— Data block —

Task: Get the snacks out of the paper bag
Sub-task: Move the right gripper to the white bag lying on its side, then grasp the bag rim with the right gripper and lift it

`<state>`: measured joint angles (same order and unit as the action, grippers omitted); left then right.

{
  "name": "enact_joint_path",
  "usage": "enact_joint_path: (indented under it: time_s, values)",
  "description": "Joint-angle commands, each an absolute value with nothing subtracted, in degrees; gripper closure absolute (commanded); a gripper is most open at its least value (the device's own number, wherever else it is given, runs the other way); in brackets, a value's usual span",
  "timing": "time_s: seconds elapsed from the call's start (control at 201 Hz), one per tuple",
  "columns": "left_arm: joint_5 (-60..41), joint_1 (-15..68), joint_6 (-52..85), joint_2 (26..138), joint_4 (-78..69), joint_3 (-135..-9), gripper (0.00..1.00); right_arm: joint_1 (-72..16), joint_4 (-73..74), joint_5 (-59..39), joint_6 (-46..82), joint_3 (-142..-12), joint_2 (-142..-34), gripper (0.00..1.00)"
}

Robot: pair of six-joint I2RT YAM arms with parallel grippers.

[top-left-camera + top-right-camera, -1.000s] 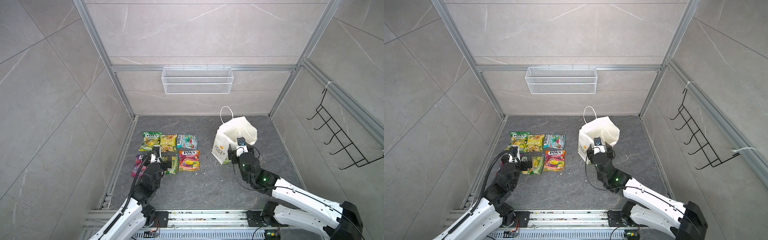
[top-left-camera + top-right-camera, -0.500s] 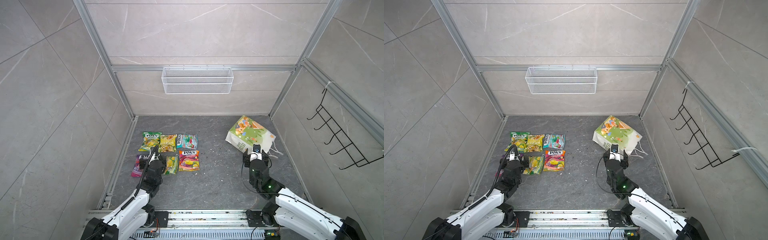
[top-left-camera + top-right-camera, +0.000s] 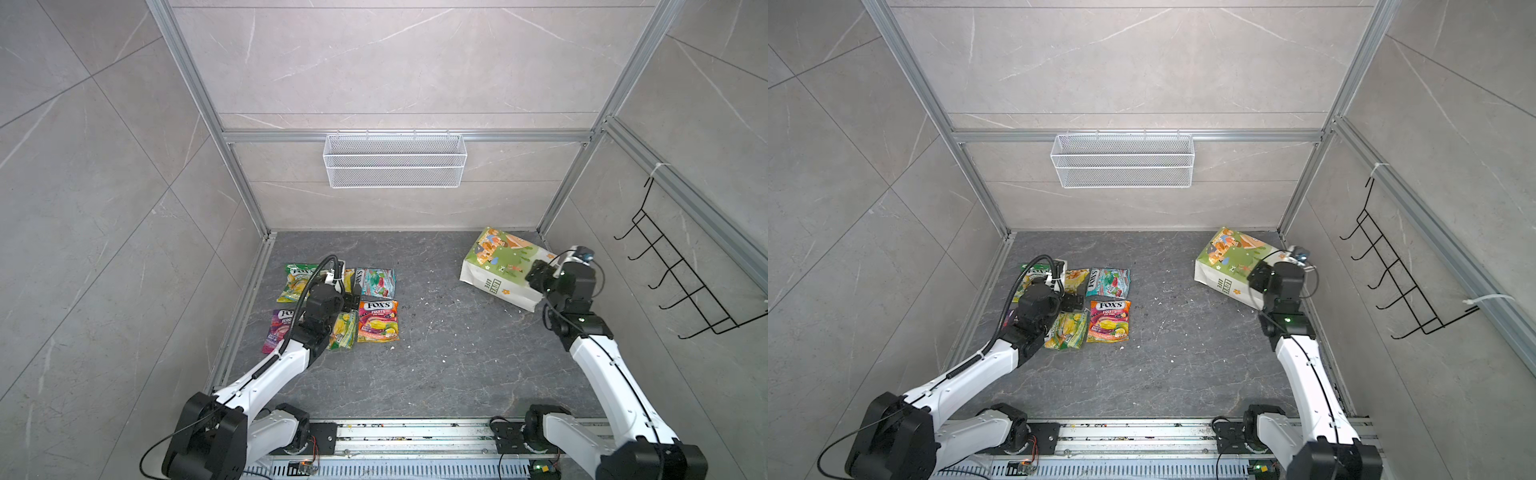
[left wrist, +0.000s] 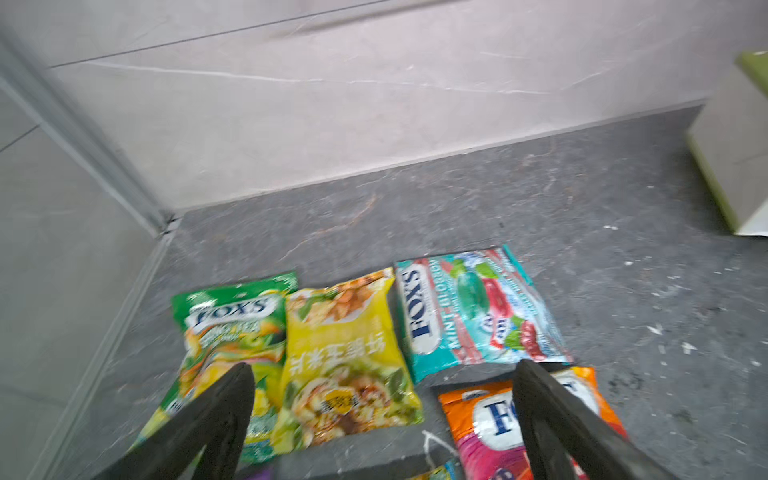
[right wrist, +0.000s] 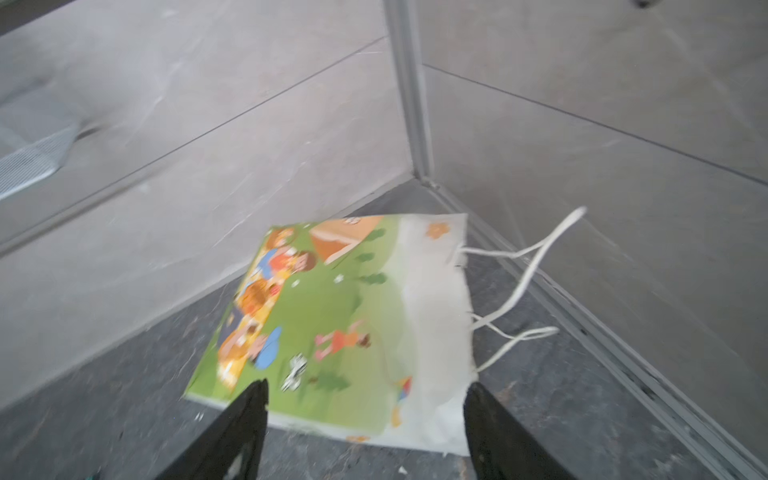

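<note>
Right of centre in both top views, finding the paper bag [image 3: 496,266] lying flat on the floor, one corner hiding behind the right arm [image 3: 602,374]. Left of centre, finding the snacks [image 3: 376,320] lying in two rows, losing most of the yellow packet [image 4: 345,353] and part of the purple packet [image 3: 277,328] behind the left arm [image 3: 282,365]. Seeing the left gripper [image 4: 382,365] gaping wide, empty, above them; the right gripper [image 5: 365,384] spreading empty near the bag.

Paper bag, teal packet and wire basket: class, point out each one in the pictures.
paper bag [image 3: 500,257]: in a top view, printed side face.
teal packet [image 4: 478,311]: left wrist view, its middle.
wire basket [image 3: 1121,171]: in a top view, front mesh.
</note>
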<state>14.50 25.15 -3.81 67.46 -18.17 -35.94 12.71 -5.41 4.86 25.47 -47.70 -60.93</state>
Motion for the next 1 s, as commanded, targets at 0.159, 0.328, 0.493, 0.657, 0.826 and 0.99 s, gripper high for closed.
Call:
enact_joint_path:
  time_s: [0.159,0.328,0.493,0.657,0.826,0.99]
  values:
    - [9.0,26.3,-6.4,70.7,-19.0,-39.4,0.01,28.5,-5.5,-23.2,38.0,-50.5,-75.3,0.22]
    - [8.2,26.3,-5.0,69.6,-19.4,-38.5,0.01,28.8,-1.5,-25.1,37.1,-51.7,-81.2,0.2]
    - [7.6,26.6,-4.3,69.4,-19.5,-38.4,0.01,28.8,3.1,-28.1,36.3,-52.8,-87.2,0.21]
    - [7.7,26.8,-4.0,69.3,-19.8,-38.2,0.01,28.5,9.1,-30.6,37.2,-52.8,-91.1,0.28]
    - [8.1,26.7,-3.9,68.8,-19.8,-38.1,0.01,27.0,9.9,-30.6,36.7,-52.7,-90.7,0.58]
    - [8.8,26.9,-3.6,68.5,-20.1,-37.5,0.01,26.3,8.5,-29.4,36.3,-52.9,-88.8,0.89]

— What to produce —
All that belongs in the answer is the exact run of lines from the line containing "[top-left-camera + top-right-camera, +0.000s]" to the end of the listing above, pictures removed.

— Exercise result —
[top-left-camera + top-right-camera, +0.000s] 
[left wrist, +0.000s] 
[right wrist, +0.000s] 

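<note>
Right of centre in both top views, finding the paper bag [image 3: 496,266] lying flat on the floor, one corner hiding behind the right arm [image 3: 602,374]. Left of centre, finding the snacks [image 3: 376,320] lying in two rows, losing most of the yellow packet [image 4: 345,353] and part of the purple packet [image 3: 277,328] behind the left arm [image 3: 282,365]. Seeing the left gripper [image 4: 382,365] gaping wide, empty, above them; the right gripper [image 5: 365,384] spreading empty near the bag.

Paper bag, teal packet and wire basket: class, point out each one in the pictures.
paper bag [image 3: 500,257]: in a top view, printed side face.
teal packet [image 4: 478,311]: left wrist view, its middle.
wire basket [image 3: 1121,171]: in a top view, front mesh.
</note>
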<state>14.50 25.15 -3.81 67.46 -18.17 -35.94 12.71 -5.41 4.86 25.47 -47.70 -60.93</state>
Motion for the next 1 s, as commanded, targets at 0.159, 0.328, 0.493, 0.657, 0.826 and 0.99 s, gripper high for closed.
Call:
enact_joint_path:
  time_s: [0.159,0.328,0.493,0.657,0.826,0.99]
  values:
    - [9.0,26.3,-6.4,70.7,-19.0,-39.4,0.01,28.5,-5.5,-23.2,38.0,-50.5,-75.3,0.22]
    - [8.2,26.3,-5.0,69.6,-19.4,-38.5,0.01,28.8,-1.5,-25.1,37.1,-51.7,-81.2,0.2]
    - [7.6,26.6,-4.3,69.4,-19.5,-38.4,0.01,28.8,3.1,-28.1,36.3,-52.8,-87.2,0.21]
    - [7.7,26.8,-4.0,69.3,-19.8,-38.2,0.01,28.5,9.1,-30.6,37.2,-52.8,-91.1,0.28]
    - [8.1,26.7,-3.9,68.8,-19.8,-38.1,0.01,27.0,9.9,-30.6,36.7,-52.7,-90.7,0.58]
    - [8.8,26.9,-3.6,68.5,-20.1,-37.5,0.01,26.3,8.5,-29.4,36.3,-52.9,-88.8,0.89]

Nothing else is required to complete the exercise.